[WHAT IS NEEDED] Each entry below should be retyped exactly, with nothing omitted.

[DATA RECORDS]
== == ==

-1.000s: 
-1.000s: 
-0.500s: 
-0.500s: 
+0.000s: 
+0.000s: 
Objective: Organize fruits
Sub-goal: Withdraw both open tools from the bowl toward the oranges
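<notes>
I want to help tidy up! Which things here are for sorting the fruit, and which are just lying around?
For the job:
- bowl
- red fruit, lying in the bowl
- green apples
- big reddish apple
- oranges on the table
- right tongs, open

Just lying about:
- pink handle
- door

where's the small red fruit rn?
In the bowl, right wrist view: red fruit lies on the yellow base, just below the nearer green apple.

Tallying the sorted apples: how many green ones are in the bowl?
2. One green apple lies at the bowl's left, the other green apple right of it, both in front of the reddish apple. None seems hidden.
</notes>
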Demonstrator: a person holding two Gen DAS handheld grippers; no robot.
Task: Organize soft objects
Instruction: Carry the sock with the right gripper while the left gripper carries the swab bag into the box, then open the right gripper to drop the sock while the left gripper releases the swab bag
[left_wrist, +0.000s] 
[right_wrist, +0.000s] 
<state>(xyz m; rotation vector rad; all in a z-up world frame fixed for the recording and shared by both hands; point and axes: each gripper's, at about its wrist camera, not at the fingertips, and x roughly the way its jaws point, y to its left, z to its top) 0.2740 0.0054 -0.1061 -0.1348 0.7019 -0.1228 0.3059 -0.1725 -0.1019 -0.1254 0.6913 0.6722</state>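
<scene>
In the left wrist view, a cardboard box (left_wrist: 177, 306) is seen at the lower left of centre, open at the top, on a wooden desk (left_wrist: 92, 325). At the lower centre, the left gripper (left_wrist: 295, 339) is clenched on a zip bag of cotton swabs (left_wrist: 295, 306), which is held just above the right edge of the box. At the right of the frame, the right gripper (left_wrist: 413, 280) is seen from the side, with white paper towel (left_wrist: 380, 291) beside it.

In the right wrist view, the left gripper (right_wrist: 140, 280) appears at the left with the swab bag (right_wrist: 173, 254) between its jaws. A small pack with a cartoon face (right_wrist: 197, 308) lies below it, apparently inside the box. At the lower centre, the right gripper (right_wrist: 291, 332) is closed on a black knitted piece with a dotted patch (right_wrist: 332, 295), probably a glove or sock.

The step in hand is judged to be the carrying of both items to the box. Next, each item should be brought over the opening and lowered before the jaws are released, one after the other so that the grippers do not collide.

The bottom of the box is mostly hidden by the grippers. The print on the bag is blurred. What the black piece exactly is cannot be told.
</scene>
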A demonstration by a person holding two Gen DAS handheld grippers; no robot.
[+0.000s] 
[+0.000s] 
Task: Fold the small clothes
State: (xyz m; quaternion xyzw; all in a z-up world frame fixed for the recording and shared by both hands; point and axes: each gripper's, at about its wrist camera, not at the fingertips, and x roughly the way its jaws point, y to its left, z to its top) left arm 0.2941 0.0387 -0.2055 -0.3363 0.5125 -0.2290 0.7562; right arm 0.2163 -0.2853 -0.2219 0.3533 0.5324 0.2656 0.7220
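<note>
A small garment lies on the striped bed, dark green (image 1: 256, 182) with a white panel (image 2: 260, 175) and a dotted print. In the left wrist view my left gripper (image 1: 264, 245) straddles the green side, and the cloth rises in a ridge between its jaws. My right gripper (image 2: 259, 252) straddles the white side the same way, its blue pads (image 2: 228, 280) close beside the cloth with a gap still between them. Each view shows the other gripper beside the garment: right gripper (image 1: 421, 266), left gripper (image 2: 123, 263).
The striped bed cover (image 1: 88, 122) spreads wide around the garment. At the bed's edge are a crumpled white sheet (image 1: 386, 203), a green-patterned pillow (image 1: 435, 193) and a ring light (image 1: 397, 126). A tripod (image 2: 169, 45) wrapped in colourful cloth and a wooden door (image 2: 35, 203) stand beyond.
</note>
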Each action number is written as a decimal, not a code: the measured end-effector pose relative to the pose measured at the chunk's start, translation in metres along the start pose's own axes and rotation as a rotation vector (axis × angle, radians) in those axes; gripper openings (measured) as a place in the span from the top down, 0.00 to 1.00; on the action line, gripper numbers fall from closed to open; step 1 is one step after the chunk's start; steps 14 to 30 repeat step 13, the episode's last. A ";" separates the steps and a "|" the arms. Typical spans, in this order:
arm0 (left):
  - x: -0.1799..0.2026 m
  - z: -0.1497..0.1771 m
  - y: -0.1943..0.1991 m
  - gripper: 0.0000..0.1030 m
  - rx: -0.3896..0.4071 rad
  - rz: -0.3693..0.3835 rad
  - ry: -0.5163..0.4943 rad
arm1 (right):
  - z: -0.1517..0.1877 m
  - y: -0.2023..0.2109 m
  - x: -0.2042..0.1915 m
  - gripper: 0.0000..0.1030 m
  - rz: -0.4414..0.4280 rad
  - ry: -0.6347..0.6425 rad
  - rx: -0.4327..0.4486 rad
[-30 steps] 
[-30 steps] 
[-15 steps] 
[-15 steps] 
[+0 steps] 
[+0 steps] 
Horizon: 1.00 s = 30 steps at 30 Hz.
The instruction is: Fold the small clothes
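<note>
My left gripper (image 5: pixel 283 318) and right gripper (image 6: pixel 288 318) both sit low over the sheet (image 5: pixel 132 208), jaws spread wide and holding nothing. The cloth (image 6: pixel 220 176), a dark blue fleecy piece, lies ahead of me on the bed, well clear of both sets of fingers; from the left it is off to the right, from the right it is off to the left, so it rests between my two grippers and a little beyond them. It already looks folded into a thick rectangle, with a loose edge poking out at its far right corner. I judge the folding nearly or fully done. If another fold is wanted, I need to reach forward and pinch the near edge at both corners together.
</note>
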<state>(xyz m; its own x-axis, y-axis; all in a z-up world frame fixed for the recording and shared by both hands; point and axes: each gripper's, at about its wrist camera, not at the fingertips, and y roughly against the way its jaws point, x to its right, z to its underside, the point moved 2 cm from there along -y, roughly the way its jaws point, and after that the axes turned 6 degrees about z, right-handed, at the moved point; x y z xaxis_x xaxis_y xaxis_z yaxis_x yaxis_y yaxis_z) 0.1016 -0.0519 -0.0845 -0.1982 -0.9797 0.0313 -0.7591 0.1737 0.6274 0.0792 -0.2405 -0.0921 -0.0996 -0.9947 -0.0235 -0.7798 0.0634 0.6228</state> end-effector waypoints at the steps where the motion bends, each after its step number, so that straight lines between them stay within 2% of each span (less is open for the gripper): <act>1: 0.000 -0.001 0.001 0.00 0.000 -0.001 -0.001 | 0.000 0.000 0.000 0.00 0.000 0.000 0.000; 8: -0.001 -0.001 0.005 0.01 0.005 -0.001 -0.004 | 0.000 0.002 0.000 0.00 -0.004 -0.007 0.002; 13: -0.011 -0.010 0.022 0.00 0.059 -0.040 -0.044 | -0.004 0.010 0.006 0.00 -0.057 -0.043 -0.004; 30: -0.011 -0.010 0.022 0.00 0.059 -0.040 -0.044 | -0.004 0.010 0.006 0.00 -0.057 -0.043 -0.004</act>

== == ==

[EXERCISE SOLUTION]
-1.000s: 
-1.000s: 
-0.500s: 
-0.500s: 
+0.000s: 
+0.000s: 
Objective: Organize fruits
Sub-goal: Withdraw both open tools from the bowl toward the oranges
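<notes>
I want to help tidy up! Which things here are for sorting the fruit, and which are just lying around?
For the job:
- bowl
- red fruit, lying in the bowl
- green apples
- big reddish apple
- oranges on the table
- right tongs, open

Just lying about:
- pink handle
- door

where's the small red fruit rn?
In the bowl, right wrist view: red fruit lies on the yellow base, just below the nearer green apple.

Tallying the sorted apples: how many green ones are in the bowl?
2. One green apple lies at the bowl's left, the other green apple right of it, both in front of the reddish apple. None seems hidden.
</notes>
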Demonstrator: a person holding two Gen DAS handheld grippers; no robot.
Task: Organize soft objects
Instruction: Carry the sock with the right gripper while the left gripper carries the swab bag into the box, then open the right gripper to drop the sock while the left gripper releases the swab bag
[left_wrist, +0.000s] 
[right_wrist, +0.000s] 
<state>(xyz m; rotation vector rad; all in a z-up world frame fixed for the recording and shared by both hands; point and axes: each gripper's, at about its wrist camera, not at the fingertips, and x roughly the way its jaws point, y to its left, z to its top) 0.2740 0.0054 -0.1061 -0.1348 0.7019 -0.1228 0.3059 -0.1725 -0.1019 -0.1254 0.6913 0.6722</state>
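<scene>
In the left wrist view, a cardboard box (left_wrist: 177, 306) is seen at the lower left of centre, open at the top, on a wooden desk (left_wrist: 92, 325). At the lower centre, the left gripper (left_wrist: 295, 339) is clenched on a zip bag of cotton swabs (left_wrist: 295, 306), which is held just above the right edge of the box. At the right of the frame, the right gripper (left_wrist: 413, 280) is seen from the side, with white paper towel (left_wrist: 380, 291) beside it.

In the right wrist view, the left gripper (right_wrist: 140, 280) appears at the left with the swab bag (right_wrist: 173, 254) between its jaws. A small pack with a cartoon face (right_wrist: 197, 308) lies below it, apparently inside the box. At the lower centre, the right gripper (right_wrist: 291, 332) is closed on a black knitted piece with a dotted patch (right_wrist: 332, 295), probably a glove or sock.

The step in hand is judged to be the carrying of both items to the box. Next, each item should be brought over the opening and lowered before the jaws are released, one after the other so that the grippers do not collide.

The bottom of the box is mostly hidden by the grippers. The print on the bag is blurred. What the black piece exactly is cannot be told.
</scene>
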A demonstration by a person holding two Gen DAS handheld grippers; no robot.
[+0.000s] 
[+0.000s] 
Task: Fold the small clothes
State: (xyz m; quaternion xyzw; all in a z-up world frame fixed for the recording and shared by both hands; point and axes: each gripper's, at about its wrist camera, not at the fingertips, and x roughly the way its jaws point, y to its left, z to its top) left arm 0.2941 0.0387 -0.2055 -0.3363 0.5125 -0.2290 0.7562; right arm 0.2163 -0.2853 -0.2219 0.3533 0.5324 0.2656 0.7220
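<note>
A small garment lies on the striped bed, dark green (image 1: 256, 182) with a white panel (image 2: 260, 175) and a dotted print. In the left wrist view my left gripper (image 1: 264, 245) straddles the green side, and the cloth rises in a ridge between its jaws. My right gripper (image 2: 259, 252) straddles the white side the same way, its blue pads (image 2: 228, 280) close beside the cloth with a gap still between them. Each view shows the other gripper beside the garment: right gripper (image 1: 421, 266), left gripper (image 2: 123, 263).
The striped bed cover (image 1: 88, 122) spreads wide around the garment. At the bed's edge are a crumpled white sheet (image 1: 386, 203), a green-patterned pillow (image 1: 435, 193) and a ring light (image 1: 397, 126). A tripod (image 2: 169, 45) wrapped in colourful cloth and a wooden door (image 2: 35, 203) stand beyond.
</note>
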Each action number is written as a decimal, not a code: the measured end-effector pose relative to the pose measured at the chunk's start, translation in metres along the start pose's own axes and rotation as a rotation vector (axis × angle, radians) in those axes; gripper openings (measured) as a place in the span from the top down, 0.00 to 1.00; on the action line, gripper numbers fall from closed to open; step 1 is one step after the chunk's start; steps 14 to 30 repeat step 13, the episode's last. A ";" separates the steps and a "|" the arms. Typical spans, in this order:
arm0 (left):
  - x: -0.1799..0.2026 m
  - z: -0.1497..0.1771 m
  - y: -0.1943..0.1991 m
  - gripper: 0.0000..0.1030 m
  - rx: -0.3896..0.4071 rad
  - rz: -0.3693..0.3835 rad
  - ry: -0.5163..0.4943 rad
arm1 (right):
  - z: -0.1517..0.1877 m
  - y: -0.2023..0.2109 m
  - x: -0.2042..0.1915 m
  - gripper: 0.0000..0.1030 m
  - rz: -0.4414..0.4280 rad
  - ry: -0.6347..0.6425 rad
  - rx: -0.4327..0.4486 rad
[-30 steps] 
[-30 steps] 
[-15 steps] 
[-15 steps] 
[+0 steps] 
[+0 steps] 
Horizon: 1.00 s = 30 steps at 30 Hz.
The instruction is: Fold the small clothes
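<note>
My left gripper (image 5: pixel 283 318) and right gripper (image 6: pixel 288 318) both sit low over the sheet (image 5: pixel 132 208), jaws spread wide and holding nothing. The cloth (image 6: pixel 220 176), a dark blue fleecy piece, lies ahead of me on the bed, well clear of both sets of fingers; from the left it is off to the right, from the right it is off to the left, so it rests between my two grippers and a little beyond them. It already looks folded into a thick rectangle, with a loose edge poking out at its far right corner. I judge the folding nearly or fully done. If another fold is wanted, I need to reach forward and pinch the near edge at both corners together.
</note>
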<state>(xyz m; its own x-axis, y-axis; all in a z-up world frame fixed for the recording and shared by both hands; point and axes: each gripper's, at about its wrist camera, not at the fingertips, and y roughly against the way its jaws point, x to its right, z to its underside, the point moved 2 cm from there along -y, roughly the way its jaws point, and after that the axes turned 6 degrees about z, right-handed, at the moved point; x y z xaxis_x xaxis_y xaxis_z yaxis_x yaxis_y yaxis_z) 0.1016 -0.0519 -0.0845 -0.1982 -0.9797 0.0313 -0.7591 0.1737 0.6274 0.0792 -0.2405 -0.0921 -0.0996 -0.9947 -0.0235 -0.7798 0.0634 0.6228</state> end-effector waypoints at the steps where the motion bends, each after its step number, so that straight lines between them stay within 2% of each span (less is open for the gripper): <act>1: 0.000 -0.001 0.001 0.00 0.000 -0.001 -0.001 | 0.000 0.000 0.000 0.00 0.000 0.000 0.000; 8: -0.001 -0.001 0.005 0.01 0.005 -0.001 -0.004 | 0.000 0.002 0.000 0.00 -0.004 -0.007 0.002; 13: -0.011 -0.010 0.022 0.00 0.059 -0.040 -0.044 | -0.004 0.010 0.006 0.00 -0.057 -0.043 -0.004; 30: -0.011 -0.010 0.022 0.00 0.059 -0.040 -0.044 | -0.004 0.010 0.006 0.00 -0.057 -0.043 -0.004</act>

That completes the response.